Exercise objective =
Each line below is to be repeated exactly; any picture is to be left out.

Provided data =

----

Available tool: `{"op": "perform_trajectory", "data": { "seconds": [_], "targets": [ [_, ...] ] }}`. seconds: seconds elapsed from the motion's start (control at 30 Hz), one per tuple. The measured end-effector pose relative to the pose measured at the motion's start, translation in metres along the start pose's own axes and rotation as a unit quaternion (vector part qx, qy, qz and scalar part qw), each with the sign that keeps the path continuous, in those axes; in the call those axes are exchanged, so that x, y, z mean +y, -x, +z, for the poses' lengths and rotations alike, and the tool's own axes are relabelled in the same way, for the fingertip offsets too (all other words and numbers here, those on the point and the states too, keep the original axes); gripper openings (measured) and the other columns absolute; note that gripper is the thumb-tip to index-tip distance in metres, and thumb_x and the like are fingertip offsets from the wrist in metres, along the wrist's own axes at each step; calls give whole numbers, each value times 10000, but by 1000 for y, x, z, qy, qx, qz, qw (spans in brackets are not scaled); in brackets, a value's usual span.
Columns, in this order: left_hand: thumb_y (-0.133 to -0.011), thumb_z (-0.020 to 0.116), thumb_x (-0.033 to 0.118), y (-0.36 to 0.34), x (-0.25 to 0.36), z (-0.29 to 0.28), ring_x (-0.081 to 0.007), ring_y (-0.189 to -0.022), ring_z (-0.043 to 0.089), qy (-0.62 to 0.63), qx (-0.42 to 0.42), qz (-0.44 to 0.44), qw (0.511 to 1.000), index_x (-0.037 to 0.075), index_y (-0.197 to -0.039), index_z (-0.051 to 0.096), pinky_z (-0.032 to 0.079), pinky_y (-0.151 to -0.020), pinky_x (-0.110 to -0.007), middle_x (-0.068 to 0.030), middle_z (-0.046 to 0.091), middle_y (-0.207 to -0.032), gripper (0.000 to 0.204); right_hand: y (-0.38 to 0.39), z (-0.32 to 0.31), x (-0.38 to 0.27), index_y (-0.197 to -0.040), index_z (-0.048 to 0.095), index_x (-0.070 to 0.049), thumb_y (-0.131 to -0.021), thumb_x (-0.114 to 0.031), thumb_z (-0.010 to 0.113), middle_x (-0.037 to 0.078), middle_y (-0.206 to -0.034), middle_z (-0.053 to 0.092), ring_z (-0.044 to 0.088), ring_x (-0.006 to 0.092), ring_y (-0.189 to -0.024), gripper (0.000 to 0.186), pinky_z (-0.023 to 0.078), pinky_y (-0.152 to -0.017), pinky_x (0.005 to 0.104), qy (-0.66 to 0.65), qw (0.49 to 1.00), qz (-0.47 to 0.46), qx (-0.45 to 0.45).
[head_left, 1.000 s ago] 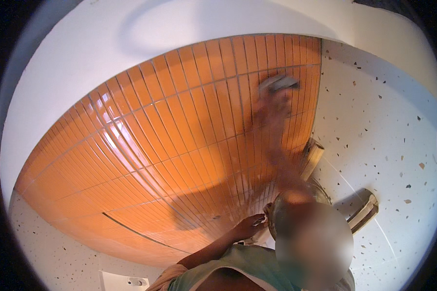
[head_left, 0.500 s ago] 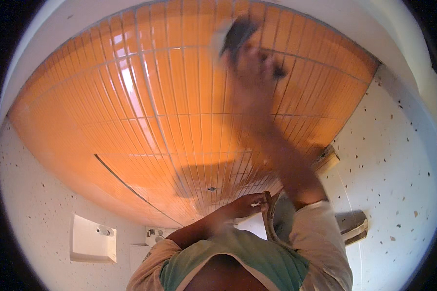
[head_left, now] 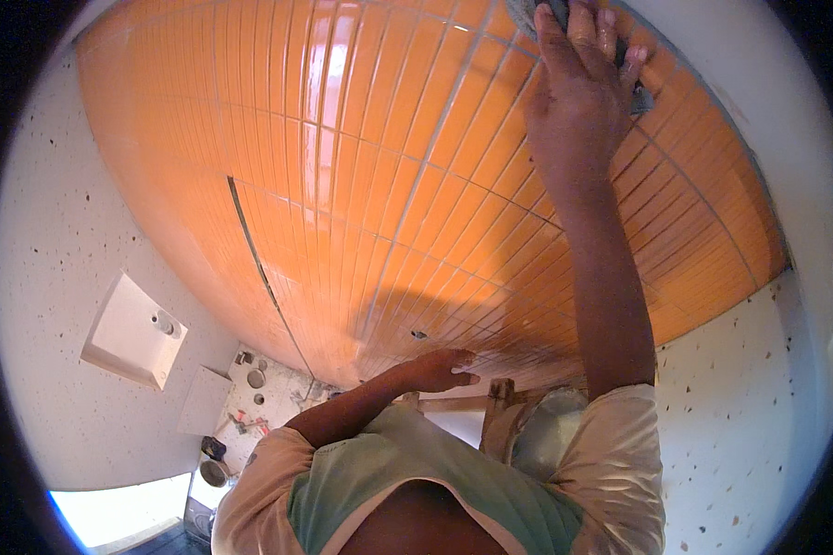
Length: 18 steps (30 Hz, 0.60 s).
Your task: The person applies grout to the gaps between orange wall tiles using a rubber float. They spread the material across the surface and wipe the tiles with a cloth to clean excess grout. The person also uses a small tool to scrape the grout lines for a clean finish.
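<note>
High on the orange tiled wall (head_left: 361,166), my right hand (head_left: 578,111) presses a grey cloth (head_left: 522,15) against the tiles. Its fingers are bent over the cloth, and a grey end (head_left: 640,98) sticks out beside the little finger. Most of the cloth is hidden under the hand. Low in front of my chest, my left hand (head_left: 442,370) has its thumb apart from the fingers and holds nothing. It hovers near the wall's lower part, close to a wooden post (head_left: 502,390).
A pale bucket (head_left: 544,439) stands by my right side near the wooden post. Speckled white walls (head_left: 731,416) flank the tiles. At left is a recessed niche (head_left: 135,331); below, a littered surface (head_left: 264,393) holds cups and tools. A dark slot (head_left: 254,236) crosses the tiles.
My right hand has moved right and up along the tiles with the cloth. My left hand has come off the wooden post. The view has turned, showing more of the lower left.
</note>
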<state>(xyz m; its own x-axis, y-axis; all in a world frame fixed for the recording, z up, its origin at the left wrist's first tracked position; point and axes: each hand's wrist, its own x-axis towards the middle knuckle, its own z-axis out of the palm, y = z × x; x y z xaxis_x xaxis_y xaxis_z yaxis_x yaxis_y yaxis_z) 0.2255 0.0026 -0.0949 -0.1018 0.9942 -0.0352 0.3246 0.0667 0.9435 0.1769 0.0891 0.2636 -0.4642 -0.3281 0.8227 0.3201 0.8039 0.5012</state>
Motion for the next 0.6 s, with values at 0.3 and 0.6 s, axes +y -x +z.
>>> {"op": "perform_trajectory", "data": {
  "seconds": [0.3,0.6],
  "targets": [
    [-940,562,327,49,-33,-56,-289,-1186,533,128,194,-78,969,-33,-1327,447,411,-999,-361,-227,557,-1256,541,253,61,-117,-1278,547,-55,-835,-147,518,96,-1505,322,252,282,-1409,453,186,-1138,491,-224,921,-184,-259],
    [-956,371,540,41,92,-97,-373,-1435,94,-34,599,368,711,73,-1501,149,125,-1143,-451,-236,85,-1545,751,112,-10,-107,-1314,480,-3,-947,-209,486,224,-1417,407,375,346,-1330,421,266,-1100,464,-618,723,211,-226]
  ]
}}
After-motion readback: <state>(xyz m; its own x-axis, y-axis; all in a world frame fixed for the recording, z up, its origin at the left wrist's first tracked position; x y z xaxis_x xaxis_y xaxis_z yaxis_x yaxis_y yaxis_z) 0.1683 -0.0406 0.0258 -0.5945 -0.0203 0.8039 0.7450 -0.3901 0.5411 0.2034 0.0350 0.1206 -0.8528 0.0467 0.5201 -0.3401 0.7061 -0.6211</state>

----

Solution below =
Available tool: `{"op": "perform_trajectory", "data": { "seconds": [_], "targets": [ [_, ...] ] }}`. seconds: seconds elapsed from the motion's start (control at 30 Hz), one per tuple. The measured end-effector pose relative to the pose measured at the motion's start, translation in metres along the start pose's own axes and rotation as a unit quaternion (vector part qx, qy, qz and scalar part qw), each with the sign that keeps the path continuous, in those axes; in the call those axes are exchanged, so that x, y, z mean +y, -x, +z, for the poses' lengths and rotations alike, and the tool's own axes are relabelled in the same way, for the fingertip offsets too (all other words and numbers here, those on the point and the states too, keep the original axes); gripper openings (measured) and the other columns absolute; note that gripper is the thumb-tip to index-tip distance in metres, and thumb_x and the like are fingertip offsets from the wrist in metres, along the wrist's own axes at each step; calls give whole numbers, each value times 10000, but by 1000 for y, x, z, qy, qx, qz, qw (spans in brackets are not scaled); in brackets, a value's usual span.
Columns, in this order: left_hand: thumb_y (-0.133 to -0.011), thumb_z (-0.020 to 0.116), thumb_x (-0.033 to 0.118), y (-0.36 to 0.34), x (-0.25 to 0.36), z (-0.29 to 0.28), ring_x (-0.081 to 0.007), ring_y (-0.189 to -0.022), ring_z (-0.043 to 0.089), qy (-0.62 to 0.63), qx (-0.42 to 0.42), qz (-0.44 to 0.44), qw (0.511 to 1.000), index_x (-0.037 to 0.075), index_y (-0.197 to -0.039), index_z (-0.051 to 0.096), pinky_z (-0.032 to 0.079), pinky_y (-0.151 to -0.020), pinky_x (-0.110 to -0.007), middle_x (-0.068 to 0.030), middle_z (-0.046 to 0.091), middle_y (-0.207 to -0.032), gripper (0.000 to 0.204); right_hand: y (-0.38 to 0.39), z (-0.32 to 0.31), x (-0.38 to 0.27), index_y (-0.197 to -0.040), index_z (-0.048 to 0.095), index_x (-0.070 to 0.049), thumb_y (-0.131 to -0.021), thumb_x (-0.114 to 0.031), thumb_z (-0.010 to 0.113), middle_x (-0.037 to 0.078), middle_y (-0.206 to -0.034), middle_z (-0.053 to 0.092), ring_z (-0.044 to 0.088), ring_x (-0.006 to 0.092), ring_y (-0.189 to -0.024), gripper (0.000 to 0.186), pinky_z (-0.023 to 0.078), pinky_y (-0.152 to -0.017), pinky_x (0.005 to 0.104), qy (-0.66 to 0.65), qw (0.49 to 1.00), qz (-0.47 to 0.46), qx (-0.45 to 0.45).
[head_left, 1.000 s ago] 
[head_left, 0.500 s ago] 
[head_left, now] 
Length: 18 steps (30 Hz, 0.60 s).
Your task: The person applies grout to the gaps between orange wall tiles using a rubber float. They spread the material across the surface and wipe the tiles with a cloth to clean excess grout. The person also uses a small tool to scrape the grout lines for a clean finish.
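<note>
High on the orange tiled wall (head_left: 361,166), my right hand (head_left: 578,111) presses a grey cloth (head_left: 522,15) against the tiles. Its fingers are bent over the cloth, and a grey end (head_left: 640,98) sticks out beside the little finger. Most of the cloth is hidden under the hand. Low in front of my chest, my left hand (head_left: 442,370) has its thumb apart from the fingers and holds nothing. It hovers near the wall's lower part, close to a wooden post (head_left: 502,390).
A pale bucket (head_left: 544,439) stands by my right side near the wooden post. Speckled white walls (head_left: 731,416) flank the tiles. At left is a recessed niche (head_left: 135,331); below, a littered surface (head_left: 264,393) holds cups and tools. A dark slot (head_left: 254,236) crosses the tiles.
My right hand has moved right and up along the tiles with the cloth. My left hand has come off the wooden post. The view has turned, showing more of the lower left.
</note>
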<state>(xyz m; its own x-axis, y-axis; all in a world frame fixed for the recording, z up, its origin at the left wrist's first tracked position; point and axes: each hand's wrist, its own x-axis towards the middle knuckle, its own z-axis out of the palm, y = z × x; x y z xaxis_x xaxis_y xaxis_z yaxis_x yaxis_y yaxis_z) 0.2255 0.0026 -0.0949 -0.1018 0.9942 -0.0352 0.3246 0.0667 0.9435 0.1769 0.0891 0.2636 -0.4642 -0.3281 0.8227 0.3201 0.8039 0.5012</state>
Motion for the next 0.6 s, with values at 0.3 and 0.6 s, axes +y -x +z.
>>> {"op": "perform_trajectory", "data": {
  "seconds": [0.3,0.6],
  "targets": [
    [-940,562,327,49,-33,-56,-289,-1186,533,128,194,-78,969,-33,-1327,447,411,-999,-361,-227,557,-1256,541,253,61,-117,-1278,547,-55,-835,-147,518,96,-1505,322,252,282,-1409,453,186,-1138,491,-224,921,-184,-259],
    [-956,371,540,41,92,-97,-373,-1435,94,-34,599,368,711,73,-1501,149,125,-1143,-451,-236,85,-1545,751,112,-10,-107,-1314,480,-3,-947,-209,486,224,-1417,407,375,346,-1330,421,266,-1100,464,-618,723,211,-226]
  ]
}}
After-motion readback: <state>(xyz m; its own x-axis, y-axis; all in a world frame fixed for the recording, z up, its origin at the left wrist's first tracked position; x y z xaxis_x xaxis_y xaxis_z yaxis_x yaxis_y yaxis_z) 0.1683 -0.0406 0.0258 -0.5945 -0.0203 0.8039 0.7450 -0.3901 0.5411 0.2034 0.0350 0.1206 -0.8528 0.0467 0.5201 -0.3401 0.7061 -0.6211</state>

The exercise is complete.